[What to work on] Go through the following data and transcribe exactly the stretch of lines from the one holding "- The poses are" to the one holding "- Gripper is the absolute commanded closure", both included.

[Recorded information]

● ● ● ● ●

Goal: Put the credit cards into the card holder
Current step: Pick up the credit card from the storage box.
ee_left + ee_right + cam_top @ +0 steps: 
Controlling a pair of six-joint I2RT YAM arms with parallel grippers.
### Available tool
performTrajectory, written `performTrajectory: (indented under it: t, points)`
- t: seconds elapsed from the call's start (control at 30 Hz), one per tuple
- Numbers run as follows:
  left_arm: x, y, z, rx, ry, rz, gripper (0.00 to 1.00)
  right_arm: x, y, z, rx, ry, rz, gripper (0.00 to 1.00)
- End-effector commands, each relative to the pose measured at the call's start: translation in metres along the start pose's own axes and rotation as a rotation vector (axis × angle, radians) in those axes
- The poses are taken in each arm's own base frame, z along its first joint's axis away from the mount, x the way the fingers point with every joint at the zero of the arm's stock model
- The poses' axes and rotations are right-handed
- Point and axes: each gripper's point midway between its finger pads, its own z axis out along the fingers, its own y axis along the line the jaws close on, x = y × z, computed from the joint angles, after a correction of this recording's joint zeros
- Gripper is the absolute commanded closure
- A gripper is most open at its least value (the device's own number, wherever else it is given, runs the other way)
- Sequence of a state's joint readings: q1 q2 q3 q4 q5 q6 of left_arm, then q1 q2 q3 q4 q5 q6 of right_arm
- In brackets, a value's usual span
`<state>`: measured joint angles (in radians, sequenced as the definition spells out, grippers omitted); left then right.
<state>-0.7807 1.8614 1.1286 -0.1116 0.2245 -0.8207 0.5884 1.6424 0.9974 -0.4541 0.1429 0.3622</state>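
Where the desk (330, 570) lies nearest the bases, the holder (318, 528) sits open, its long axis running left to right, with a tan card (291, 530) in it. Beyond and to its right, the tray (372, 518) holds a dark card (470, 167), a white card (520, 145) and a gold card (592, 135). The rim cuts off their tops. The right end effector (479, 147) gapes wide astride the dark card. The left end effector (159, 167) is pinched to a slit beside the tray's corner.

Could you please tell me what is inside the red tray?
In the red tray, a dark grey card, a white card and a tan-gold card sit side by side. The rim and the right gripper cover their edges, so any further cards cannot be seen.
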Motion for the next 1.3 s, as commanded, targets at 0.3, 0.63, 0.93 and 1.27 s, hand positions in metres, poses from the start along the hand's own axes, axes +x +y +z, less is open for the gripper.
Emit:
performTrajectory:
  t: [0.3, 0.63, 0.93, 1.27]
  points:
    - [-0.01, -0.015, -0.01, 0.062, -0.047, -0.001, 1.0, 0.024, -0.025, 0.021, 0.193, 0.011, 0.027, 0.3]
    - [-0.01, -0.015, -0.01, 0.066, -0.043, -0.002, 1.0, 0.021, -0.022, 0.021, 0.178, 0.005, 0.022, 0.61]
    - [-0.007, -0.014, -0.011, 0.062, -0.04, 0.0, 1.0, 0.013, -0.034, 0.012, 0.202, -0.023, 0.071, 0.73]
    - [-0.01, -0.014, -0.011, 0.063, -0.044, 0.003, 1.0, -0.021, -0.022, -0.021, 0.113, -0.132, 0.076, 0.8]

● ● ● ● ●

[Task response]
- The poses are taken in each arm's own base frame, z along its first joint's axis away from the mount, x the way the fingers point with every joint at the zero of the arm's stock model
- The poses' axes and rotations are right-handed
- Point and axes: each gripper's point midway between its finger pads, its own z axis out along the fingers, its own y axis along the line the jaws close on, x = y × z, computed from the joint angles, after a correction of this recording's joint zeros
- Gripper is the absolute commanded closure

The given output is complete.